Please write out the listing exactly, with nothing altered.
=== Data shown ===
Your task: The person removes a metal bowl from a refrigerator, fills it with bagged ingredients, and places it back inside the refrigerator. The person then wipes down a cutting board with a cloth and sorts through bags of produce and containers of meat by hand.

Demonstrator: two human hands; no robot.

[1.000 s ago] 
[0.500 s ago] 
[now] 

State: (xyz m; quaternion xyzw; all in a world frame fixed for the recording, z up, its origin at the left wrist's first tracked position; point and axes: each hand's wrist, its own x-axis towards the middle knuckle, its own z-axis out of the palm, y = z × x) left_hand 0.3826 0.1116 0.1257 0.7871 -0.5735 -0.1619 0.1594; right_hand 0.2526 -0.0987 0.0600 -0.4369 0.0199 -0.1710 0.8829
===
◆ Answer box
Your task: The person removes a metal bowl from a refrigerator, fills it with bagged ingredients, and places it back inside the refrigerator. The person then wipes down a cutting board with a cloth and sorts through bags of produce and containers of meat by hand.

Demonstrator: two human hands; no robot.

[1.000 s ago] 
[0.500 s ago] 
[now] 

State: (xyz m; quaternion xyzw; all in a world frame fixed for the recording, z up, its origin at the left wrist's first tracked position; point and axes: each hand's wrist, its own x-axis towards the middle knuckle, its own z-axis out of the palm, y = z × x) left_hand 0.3826 0.1116 0.1257 0.7871 -0.5735 -0.1619 0.1594; right_hand 0.2526 -0.0987 0.0600 -0.4369 0.0199 -0.1710 0.8829

The answer given is complete.